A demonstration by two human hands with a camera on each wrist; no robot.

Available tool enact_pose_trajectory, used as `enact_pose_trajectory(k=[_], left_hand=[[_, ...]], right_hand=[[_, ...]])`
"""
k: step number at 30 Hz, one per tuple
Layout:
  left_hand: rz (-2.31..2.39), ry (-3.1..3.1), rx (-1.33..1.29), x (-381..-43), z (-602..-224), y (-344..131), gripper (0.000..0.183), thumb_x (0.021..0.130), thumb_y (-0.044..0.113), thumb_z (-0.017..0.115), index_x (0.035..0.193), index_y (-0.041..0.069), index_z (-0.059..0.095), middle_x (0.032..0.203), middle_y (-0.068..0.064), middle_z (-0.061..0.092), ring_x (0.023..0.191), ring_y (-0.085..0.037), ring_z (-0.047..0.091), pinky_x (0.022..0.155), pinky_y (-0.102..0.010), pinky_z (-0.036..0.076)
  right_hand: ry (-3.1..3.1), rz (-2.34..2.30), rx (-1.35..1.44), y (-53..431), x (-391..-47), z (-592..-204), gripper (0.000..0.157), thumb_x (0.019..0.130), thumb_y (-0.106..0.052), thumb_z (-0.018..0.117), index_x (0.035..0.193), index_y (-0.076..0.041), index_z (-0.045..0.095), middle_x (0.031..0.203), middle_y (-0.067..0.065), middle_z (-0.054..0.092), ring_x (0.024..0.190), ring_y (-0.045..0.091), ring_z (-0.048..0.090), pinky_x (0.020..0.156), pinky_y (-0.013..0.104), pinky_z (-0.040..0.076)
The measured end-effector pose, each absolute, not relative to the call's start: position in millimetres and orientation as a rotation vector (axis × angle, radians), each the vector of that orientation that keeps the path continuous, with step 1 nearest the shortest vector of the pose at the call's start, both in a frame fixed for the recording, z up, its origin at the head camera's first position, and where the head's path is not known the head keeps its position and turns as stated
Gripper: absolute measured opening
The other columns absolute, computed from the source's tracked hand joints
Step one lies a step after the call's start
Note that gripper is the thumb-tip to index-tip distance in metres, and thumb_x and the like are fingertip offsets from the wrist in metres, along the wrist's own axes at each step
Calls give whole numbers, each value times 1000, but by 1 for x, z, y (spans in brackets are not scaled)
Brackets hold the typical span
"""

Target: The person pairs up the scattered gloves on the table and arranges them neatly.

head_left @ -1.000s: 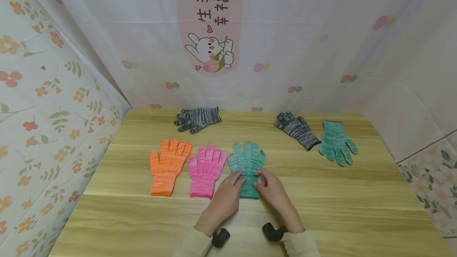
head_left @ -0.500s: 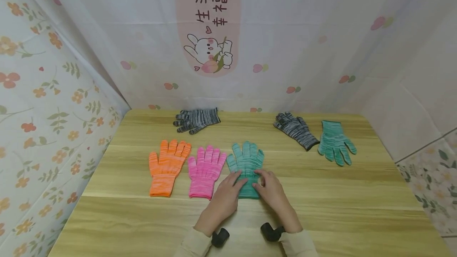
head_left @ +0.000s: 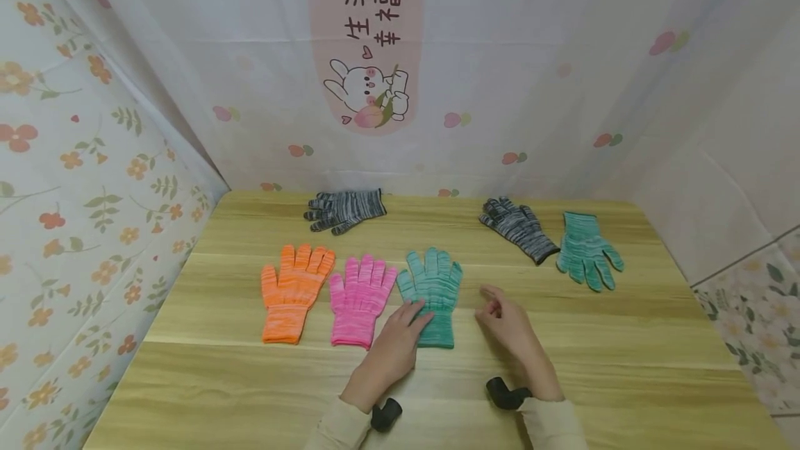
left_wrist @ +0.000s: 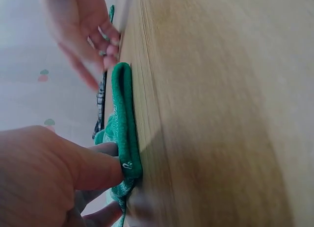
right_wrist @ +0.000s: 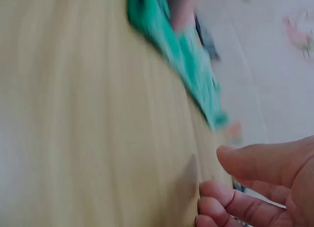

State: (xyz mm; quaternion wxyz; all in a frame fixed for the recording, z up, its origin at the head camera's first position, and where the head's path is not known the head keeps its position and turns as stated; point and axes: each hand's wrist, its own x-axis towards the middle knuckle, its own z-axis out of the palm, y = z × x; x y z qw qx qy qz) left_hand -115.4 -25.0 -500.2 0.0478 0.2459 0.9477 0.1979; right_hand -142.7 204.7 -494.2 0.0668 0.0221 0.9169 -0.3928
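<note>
A green knit glove (head_left: 435,290) lies flat with its fingers pointing away from me. My left hand (head_left: 395,339) rests at its left edge, thumb and fingertips touching the fabric near the cuff. The left wrist view shows the thumb against the green cuff (left_wrist: 126,124). To the right of this glove, and apart from it, is my right hand (head_left: 503,318), its fingers loosely bent and holding nothing. Left of the green glove, a pink glove (head_left: 359,301) and an orange glove (head_left: 292,294) are laid out in the same direction.
Toward the back of the wooden table (head_left: 600,367) lies a grey-black glove (head_left: 350,210). Another grey-black glove (head_left: 520,228) sits at the back right, beside a second green glove (head_left: 587,248) whose fingers point toward me. A printed curtain (head_left: 475,75) hangs behind the table.
My right hand has come off the front green glove and moved right. The left hand stays at the glove's left edge, and the gloves lie as before.
</note>
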Motion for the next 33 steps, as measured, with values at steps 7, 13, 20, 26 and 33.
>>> enact_pose_trajectory(k=[7,13,20,26,33], left_hand=[[585,2885,758,-116,-498,-25,42,93,6,49,134,12,50,144,-8,41,135,-32,35,109,-41,33],[577,2884,758,-115,-497,-25,43,92,4,49,134,12,50,143,-9,42,135,-32,35,109,-42,34],[591,2882,773,-115,-496,-24,42,91,3,50,133,11,50,142,-10,43,134,-33,36,108,-42,34],[585,2885,776,-116,-496,-24,42,92,3,49,133,11,50,142,-10,43,134,-32,37,108,-42,34],[580,2889,786,-116,-496,-25,42,91,3,50,133,10,51,141,-11,44,133,-33,38,107,-42,35]], right_hand=[[2802,-1043,201,275,-148,-484,55,89,-13,56,135,9,35,92,14,55,84,22,52,67,28,42],[2785,-964,261,328,-159,-484,65,91,-13,51,140,15,19,83,11,47,69,18,46,58,28,37],[2805,-791,219,348,-175,-483,70,91,-12,50,141,16,11,114,40,47,96,51,50,78,56,45],[2830,-535,118,345,-188,-478,63,90,-11,48,141,13,20,130,46,32,115,60,34,91,66,36],[2774,-484,101,339,-189,-475,54,92,-11,46,139,9,30,133,43,32,120,61,27,95,67,31]])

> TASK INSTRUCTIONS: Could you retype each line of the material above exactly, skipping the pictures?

> REPLY TO THE TASK:
A demonstration by two human hands with a camera on each wrist; no robot.

Available tool enact_pose_trajectory, used as `enact_pose_trajectory(k=[_], left_hand=[[_, ...]], right_hand=[[_, ...]])`
"""
k: step number at 30 Hz, one per tuple
Layout:
  left_hand: rz (-2.31..2.39), ry (-3.1..3.1), rx (-1.33..1.29), x (-381..-43), z (-602..-224), y (-344..131), gripper (0.000..0.183), thumb_x (0.021..0.130), thumb_y (-0.044..0.113), thumb_z (-0.017..0.115), index_x (0.035..0.193), index_y (-0.041..0.069), index_z (-0.059..0.095), middle_x (0.032..0.203), middle_y (-0.068..0.064), middle_z (-0.061..0.092), ring_x (0.023..0.191), ring_y (-0.085..0.037), ring_z (-0.047..0.091), pinky_x (0.022..0.155), pinky_y (-0.102..0.010), pinky_z (-0.036..0.076)
  right_hand: ry (-3.1..3.1), rz (-2.34..2.30), rx (-1.35..1.44), y (-53..431), x (-391..-47), z (-592..-204), gripper (0.000..0.157), thumb_x (0.019..0.130), thumb_y (-0.106..0.052), thumb_z (-0.018..0.117), index_x (0.035..0.193), index_y (-0.076..0.041), index_z (-0.045..0.095), middle_x (0.031..0.203), middle_y (-0.067..0.065), middle_z (-0.054..0.092), ring_x (0.024..0.190), ring_y (-0.045..0.091), ring_z (-0.048..0.090), pinky_x (0.020..0.156), pinky_y (-0.013..0.104), pinky_z (-0.040..0.076)
The measured end-effector pose, each absolute, not relative to the call's start: position in millimetres and orientation as a rotation vector (axis × angle, radians), each the vector of that orientation that keeps the path continuous, with step 1 nearest the shortest vector of the pose at the call's start, both in a frame fixed for the recording, z up, its origin at the head camera's first position, and where the head's path is not known the head keeps its position and turns as stated
Gripper: absolute measured opening
The other columns absolute, computed from the source's tracked hand joints
Step one lies a step after the call's start
Note that gripper is the thumb-tip to index-tip distance in metres, and thumb_x and the like are fingertip offsets from the wrist in metres, along the wrist's own axes at each step
Calls give whole numbers, each value times 1000, but by 1 for x, z, y (spans in brackets are not scaled)
Brackets hold the typical span
"""

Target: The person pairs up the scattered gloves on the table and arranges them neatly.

head_left @ -1.000s: 
head_left @ -0.500s: 
head_left @ +0.000s: 
left_wrist @ +0.000s: 
right_wrist @ +0.000s: 

State: (xyz mm; quaternion wxyz; all in a frame fixed for the recording, z up, its origin at the head camera's first position, and where the head's path is not known the head keeps its position and turns as stated; point and axes: each hand's wrist, its own x-axis towards the middle knuckle, its own z-axis out of the palm, y = z × x; x y z qw qx qy qz) left_hand -115.4 -25.0 -500.2 0.0478 0.2459 0.9477 0.1979; right_hand -142.7 204.7 -494.2 0.0668 0.0221 0.9169 -0.3928
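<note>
A green knit glove (head_left: 435,290) lies flat with its fingers pointing away from me. My left hand (head_left: 395,339) rests at its left edge, thumb and fingertips touching the fabric near the cuff. The left wrist view shows the thumb against the green cuff (left_wrist: 126,124). To the right of this glove, and apart from it, is my right hand (head_left: 503,318), its fingers loosely bent and holding nothing. Left of the green glove, a pink glove (head_left: 359,301) and an orange glove (head_left: 292,294) are laid out in the same direction.
Toward the back of the wooden table (head_left: 600,367) lies a grey-black glove (head_left: 350,210). Another grey-black glove (head_left: 520,228) sits at the back right, beside a second green glove (head_left: 587,248) whose fingers point toward me. A printed curtain (head_left: 475,75) hangs behind the table.
My right hand has come off the front green glove and moved right. The left hand stays at the glove's left edge, and the gloves lie as before.
</note>
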Motion for the next 33 steps, as measured, with values at steps 7, 13, 20, 26 and 33.
>>> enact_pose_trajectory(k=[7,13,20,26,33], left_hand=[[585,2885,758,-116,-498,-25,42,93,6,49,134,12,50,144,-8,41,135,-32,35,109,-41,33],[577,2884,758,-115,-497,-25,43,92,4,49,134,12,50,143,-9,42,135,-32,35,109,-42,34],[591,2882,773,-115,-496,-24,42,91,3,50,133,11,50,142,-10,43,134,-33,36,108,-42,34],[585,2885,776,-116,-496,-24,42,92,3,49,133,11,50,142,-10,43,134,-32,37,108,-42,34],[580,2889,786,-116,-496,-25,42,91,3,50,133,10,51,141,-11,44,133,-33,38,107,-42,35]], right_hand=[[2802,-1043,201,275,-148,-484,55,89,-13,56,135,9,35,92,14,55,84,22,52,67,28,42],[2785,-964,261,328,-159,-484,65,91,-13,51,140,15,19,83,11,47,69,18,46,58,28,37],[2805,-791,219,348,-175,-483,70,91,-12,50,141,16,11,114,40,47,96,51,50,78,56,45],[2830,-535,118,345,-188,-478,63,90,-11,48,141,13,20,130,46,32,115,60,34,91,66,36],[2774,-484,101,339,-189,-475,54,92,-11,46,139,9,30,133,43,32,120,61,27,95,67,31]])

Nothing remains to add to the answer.